> _Data extract_:
·····

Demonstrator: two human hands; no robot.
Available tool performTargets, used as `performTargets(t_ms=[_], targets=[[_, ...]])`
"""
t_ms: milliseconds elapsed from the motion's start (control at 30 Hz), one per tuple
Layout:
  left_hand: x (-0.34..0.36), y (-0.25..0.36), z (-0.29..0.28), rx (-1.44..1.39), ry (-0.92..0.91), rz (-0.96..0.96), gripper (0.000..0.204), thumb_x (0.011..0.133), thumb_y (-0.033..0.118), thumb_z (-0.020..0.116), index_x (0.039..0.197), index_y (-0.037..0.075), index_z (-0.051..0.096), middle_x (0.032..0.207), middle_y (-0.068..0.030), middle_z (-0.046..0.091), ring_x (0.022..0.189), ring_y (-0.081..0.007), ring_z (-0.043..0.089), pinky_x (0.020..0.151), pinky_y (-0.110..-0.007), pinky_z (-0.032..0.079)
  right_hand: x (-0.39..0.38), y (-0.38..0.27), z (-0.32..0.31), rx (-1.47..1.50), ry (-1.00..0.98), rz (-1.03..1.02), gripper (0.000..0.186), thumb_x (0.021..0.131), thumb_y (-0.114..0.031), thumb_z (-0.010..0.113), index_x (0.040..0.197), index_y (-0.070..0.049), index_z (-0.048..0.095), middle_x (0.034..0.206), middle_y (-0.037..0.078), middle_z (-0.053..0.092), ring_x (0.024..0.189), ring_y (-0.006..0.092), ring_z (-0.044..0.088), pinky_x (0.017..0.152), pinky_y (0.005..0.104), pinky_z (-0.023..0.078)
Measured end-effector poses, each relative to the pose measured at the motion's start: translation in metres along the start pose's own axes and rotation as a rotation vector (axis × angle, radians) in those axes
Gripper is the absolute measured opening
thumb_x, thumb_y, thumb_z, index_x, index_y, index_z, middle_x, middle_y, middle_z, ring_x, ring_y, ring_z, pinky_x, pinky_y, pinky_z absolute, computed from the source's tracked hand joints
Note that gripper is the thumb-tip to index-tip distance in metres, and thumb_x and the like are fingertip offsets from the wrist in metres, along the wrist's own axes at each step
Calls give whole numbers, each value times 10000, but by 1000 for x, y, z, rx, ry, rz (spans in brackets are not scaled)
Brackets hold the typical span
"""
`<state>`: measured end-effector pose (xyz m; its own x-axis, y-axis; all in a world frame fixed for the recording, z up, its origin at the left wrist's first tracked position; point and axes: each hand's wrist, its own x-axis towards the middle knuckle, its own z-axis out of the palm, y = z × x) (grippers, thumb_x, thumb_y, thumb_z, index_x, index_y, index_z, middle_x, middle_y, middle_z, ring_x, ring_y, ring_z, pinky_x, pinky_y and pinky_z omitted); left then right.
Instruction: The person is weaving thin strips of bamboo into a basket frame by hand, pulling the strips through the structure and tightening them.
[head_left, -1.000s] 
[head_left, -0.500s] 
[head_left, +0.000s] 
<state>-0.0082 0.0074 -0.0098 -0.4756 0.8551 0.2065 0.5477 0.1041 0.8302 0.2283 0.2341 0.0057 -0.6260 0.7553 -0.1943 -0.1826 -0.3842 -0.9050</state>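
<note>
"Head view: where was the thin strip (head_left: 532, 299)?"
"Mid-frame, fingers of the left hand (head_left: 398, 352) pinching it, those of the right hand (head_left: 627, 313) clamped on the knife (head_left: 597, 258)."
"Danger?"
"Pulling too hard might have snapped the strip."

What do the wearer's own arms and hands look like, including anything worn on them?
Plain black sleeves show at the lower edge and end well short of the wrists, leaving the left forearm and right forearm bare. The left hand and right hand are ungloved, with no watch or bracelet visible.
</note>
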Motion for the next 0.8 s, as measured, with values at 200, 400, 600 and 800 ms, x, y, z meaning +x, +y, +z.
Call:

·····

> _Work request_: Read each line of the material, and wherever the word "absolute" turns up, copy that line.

> _Answer to this problem_:
Gripper is the absolute measured opening
thumb_x, thumb_y, thumb_z, index_x, index_y, index_z, middle_x, middle_y, middle_z, ring_x, ring_y, ring_z, pinky_x, pinky_y, pinky_z absolute, computed from the source's tracked hand joints

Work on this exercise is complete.